Social Making 2024 ended yesterday afternoon at Bricks, St Anne’s House in Bristol. Now that I am back at my desk, I have a moment to reflect and gather my impressions or sense of the two days. As I mentioned at the close of the event, this was Social Making’s first foray out of Plymouth. The intention was to get closer to other communities and practitioners and makers, to situate the symposium in another city with a different context and history. Bristol has a long history of activism, of alternative thinking, of trying to do things in a different way that works better for people. Future iterations of Social Making will happen in other places, so that the event remains mobile, responsive, engaged. This is about extending and continuing and developing conversations and interactions, about building networks and validating and affirming the work being done in other communities, by other organisations. Take A Part want to share good ways of doing things, and to support others in this. I hope the ideas and exchanges that were shared and happened over the two days at Bricks, will carry on in various ways over the coming weeks or months.
In the presentations and workshops at Social Making, from the first morning to the afternoon of Friday, questions of economics, of access and of agency were raised, care and risk were reconsidered. Anarupa Roy told how the mask or the puppet head allowed for a different experience of risk, of participation, where the distance or gap the papier mâché persona offered allowed performers to enter spaces and engage in activity that might be dangerous or threatening for an individual. In a parallel way, acting as part of a collective, being a member of a group, such as in protests organised by the Right to Roam movement, or in the 1932 Kinder Scout Trespass, as Nadia Shaikh discussed, gives an individual agency alongside a sense of belonging. This can support action that would feel too dangerous or culturally uncomfortable for some people. In her talk on Company Drinks, Kathrin Böhm described different economic models, and reminded us that we all carry financial knowledge, that the management of a household budget, or decisions on how to spend pocket money require economic skill. In different ways each of these presenters reminded me how institutions and structures and systems operate to divide, to separate, and through this to limit and control behaviour and activity. How they reduce and restrict our lives and living.

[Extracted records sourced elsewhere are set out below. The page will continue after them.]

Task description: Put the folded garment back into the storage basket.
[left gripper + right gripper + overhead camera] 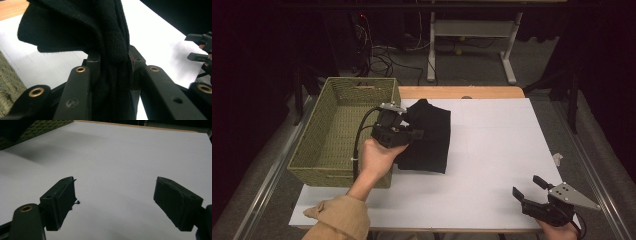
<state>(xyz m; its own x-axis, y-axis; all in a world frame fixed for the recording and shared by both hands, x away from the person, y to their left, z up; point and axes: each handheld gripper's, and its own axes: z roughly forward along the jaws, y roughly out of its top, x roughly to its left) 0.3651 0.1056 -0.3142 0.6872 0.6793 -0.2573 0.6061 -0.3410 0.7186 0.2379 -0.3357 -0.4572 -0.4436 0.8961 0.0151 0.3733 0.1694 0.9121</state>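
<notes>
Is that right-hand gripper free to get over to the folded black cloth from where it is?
Probably yes. The right gripper sits open near the table's front right corner, and bare white tabletop lies between it and the folded black cloth. The left gripper already clamps the cloth's left edge, beside the woven green basket.

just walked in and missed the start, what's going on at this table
A person is working with a handheld two-jaw gripper in each hand. The left gripper is shut on a folded black knitted cloth, pinching its edge where it lies on the white table sheet, right beside an olive-green woven basket. The basket looks empty. The right gripper sits near the table's front right corner with its jaws open, holding nothing.
</notes>
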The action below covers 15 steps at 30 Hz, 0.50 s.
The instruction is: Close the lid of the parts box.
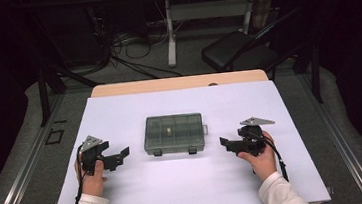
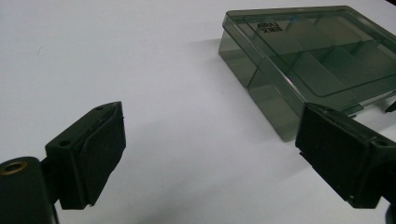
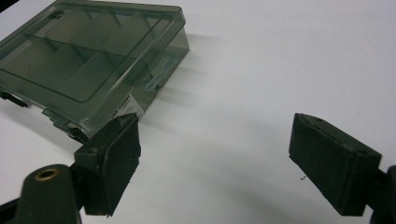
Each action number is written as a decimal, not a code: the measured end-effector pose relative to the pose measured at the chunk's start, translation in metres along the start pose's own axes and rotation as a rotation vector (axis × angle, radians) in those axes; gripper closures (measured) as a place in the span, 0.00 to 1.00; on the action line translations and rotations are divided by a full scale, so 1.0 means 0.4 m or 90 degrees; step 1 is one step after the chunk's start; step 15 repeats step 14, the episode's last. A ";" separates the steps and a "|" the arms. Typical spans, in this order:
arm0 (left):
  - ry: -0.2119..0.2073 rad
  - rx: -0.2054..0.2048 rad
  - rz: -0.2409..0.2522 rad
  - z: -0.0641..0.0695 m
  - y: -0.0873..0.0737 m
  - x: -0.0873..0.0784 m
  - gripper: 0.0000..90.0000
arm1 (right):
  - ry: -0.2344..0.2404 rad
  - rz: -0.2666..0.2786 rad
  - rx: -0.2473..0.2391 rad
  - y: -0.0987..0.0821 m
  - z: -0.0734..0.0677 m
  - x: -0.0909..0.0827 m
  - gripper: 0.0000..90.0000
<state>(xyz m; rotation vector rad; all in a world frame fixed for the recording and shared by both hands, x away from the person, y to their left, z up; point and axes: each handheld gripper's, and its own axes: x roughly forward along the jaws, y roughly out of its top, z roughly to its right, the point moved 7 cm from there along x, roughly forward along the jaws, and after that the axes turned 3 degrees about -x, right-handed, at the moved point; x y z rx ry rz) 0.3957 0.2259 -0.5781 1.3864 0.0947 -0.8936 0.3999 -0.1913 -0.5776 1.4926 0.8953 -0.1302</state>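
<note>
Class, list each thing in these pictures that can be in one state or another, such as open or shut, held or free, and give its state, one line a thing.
Compartment box: lid shut, flat on the table, touched by neither gripper.
Front latches: appear fastened down.
Small item: inside one compartment of the box.
Left gripper: open, empty, beside the box.
Right gripper: open, empty, beside the box.
Chair: unoccupied, beyond the table.
</note>
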 end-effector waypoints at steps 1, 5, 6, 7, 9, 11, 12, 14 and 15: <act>0.000 0.000 -0.001 0.000 0.000 0.000 0.10 | 0.001 0.000 0.000 0.000 0.000 0.000 0.18; 0.001 0.000 -0.002 -0.001 0.000 0.000 0.10 | 0.005 -0.002 0.005 -0.001 0.000 0.001 0.18; 0.001 -0.001 0.000 -0.002 0.000 0.000 0.10 | 0.006 -0.002 0.006 -0.001 0.000 0.002 0.18; 0.002 -0.003 0.000 -0.002 0.000 0.000 0.10 | 0.005 -0.002 0.006 -0.001 0.000 0.002 0.18; 0.003 -0.003 -0.001 -0.004 0.000 0.000 0.10 | 0.007 -0.004 0.007 -0.002 0.000 0.002 0.18; 0.004 -0.004 -0.002 -0.005 -0.001 0.000 0.10 | 0.005 -0.006 0.009 -0.002 0.001 0.003 0.18; 0.003 -0.005 0.000 -0.005 -0.001 0.000 0.10 | 0.005 -0.006 0.010 -0.003 0.001 0.004 0.18; 0.005 -0.007 0.002 -0.006 0.000 0.000 0.10 | 0.007 -0.006 0.012 -0.003 0.002 0.004 0.18; 0.005 -0.007 0.002 -0.006 0.000 0.000 0.10 | 0.007 -0.006 0.012 -0.003 0.002 0.004 0.18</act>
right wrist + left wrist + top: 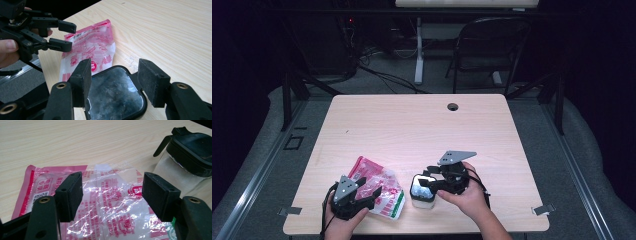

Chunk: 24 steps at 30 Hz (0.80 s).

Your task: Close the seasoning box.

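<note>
Light wooden table [422, 125]. Red-and-clear plastic packet [382, 187] lies flat near front edge, left of centre. Left gripper [362, 192] hovers over packet, jaws apart, gripping nothing. Just right of packet, clear container with black lid [422, 190]. Right gripper [429, 181] above lid, jaws apart, nothing clamped.

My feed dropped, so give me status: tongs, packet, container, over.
Left tongs open above red-and-clear plastic packet. Right tongs open over clear container with black lid. Packet flat on table, container beside it. Nothing in the way.
</note>
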Motion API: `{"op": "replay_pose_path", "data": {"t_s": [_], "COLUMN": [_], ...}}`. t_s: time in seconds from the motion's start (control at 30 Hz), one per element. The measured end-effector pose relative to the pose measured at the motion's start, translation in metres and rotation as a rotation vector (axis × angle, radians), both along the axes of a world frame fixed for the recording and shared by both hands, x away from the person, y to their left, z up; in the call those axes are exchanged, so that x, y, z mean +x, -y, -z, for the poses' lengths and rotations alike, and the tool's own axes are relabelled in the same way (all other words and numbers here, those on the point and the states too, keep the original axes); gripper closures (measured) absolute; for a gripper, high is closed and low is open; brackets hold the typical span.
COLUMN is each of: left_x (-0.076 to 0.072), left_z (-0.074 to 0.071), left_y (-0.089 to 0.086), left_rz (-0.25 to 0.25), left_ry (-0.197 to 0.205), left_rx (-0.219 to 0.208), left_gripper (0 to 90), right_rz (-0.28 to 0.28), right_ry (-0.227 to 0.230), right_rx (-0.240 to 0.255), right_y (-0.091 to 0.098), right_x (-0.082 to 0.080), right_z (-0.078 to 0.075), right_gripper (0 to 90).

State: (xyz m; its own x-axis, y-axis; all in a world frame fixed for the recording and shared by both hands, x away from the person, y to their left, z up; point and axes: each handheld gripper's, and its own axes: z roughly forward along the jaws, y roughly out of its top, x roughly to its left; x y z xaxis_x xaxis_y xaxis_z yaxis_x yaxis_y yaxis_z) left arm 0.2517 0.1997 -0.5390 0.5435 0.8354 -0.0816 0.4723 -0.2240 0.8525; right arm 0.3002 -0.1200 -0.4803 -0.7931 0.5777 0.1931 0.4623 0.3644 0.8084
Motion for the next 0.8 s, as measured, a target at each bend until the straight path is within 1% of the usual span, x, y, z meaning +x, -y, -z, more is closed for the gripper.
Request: {"op": "replay_pose_path", "data": {"t_s": [0.33,0.43,0.5,0.6,0.63,0.73,0.8], "left_x": [0.005,0.007,0.008,0.011,0.012,0.013,0.015], "left_z": [0.001,0.002,0.002,0.004,0.004,0.004,0.005], "left_y": [-0.010,-0.015,-0.018,-0.022,-0.024,-0.027,-0.030], "left_rz": [-0.025,-0.037,-0.050,-0.063,-0.062,-0.074,-0.080], "left_ry": [-0.009,-0.011,-0.016,-0.021,-0.026,-0.028,-0.030], "left_rx": [-0.011,-0.014,-0.015,-0.027,-0.021,-0.040,-0.043], "left_gripper": [34.0,34.3,34.3,34.7,34.7,35.0,35.0], "right_rz": [0.048,0.076,0.097,0.123,0.128,0.160,0.175], "right_ry": [-0.008,-0.006,-0.011,-0.012,-0.014,-0.019,-0.024], "right_rx": [-0.004,-0.005,0.008,0.015,0.013,0.025,0.029], "right_y": [0.010,0.016,0.020,0.027,0.029,0.035,0.038], "right_x": [0.006,0.009,0.010,0.013,0.014,0.016,0.018], "right_z": [0.001,0.002,0.003,0.003,0.003,0.004,0.005], "right_gripper": [44.7,44.7,44.7,44.8,44.8,44.7,44.8]}}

In the workshops we were sometimes shown or encouraged to test other ways of acting and being. Citizens in Power got groups of us to wrestle with the complexities of establishing a Citizens Assembly, practically demonstrating how conflictual debating models of decision-making exclude voices and restrict participation. In Megan Clark-Bagnall’s Blue-Sky Thinking workshop, we dissolved concerns and played with shades of blue to imagine better futures, arriving at clouds of sweet possibility as we shared our hopes for humans and the planet. Dais Hale’s workshop on tools for intersectional working got me reflecting on my everyday practice as a teacher, resolving to bring some new caring and careful elements into the teaching space. Each of the delegates and presenters and team at Social Making will have had a different experience as we met different people through the days, did different activities together, ate our food at different tables. I hope that for each person there was some moment of spark, of realisation that I can take this away with me, I can use this, or I can connect with this person again.
Looking across the programme, and considering the intentions of Social Making 2024, I sense the wish to offer alternatives, to prompt other ways to do things. If establishment models of discourse function to set up conflict, or depend on oppositional debating modes, can we adopt deliberate discussion in the spaces we work in, and for the tasks we are addressing? Capitalist models of ownership focus on extraction, on consumption, on framing individuals as consumers, separated in their individual satisfactions. Mainstream media and social media platforms denigrate collective, common, regenerative approaches to decision-making, to creation, to living. Can the suggestions and encounters at Social Making nudge us toward responses that resist these pressures to isolate, atomise and separate? These pressures stop us being people that can live and work together; this is something we need to find ways to do. My hope is that we continue the conversations begun in Bristol, that we seek out these other models, ways of being in common, of distributing agency, to keep some of the energy generated in these two days as we return to our ongoing work.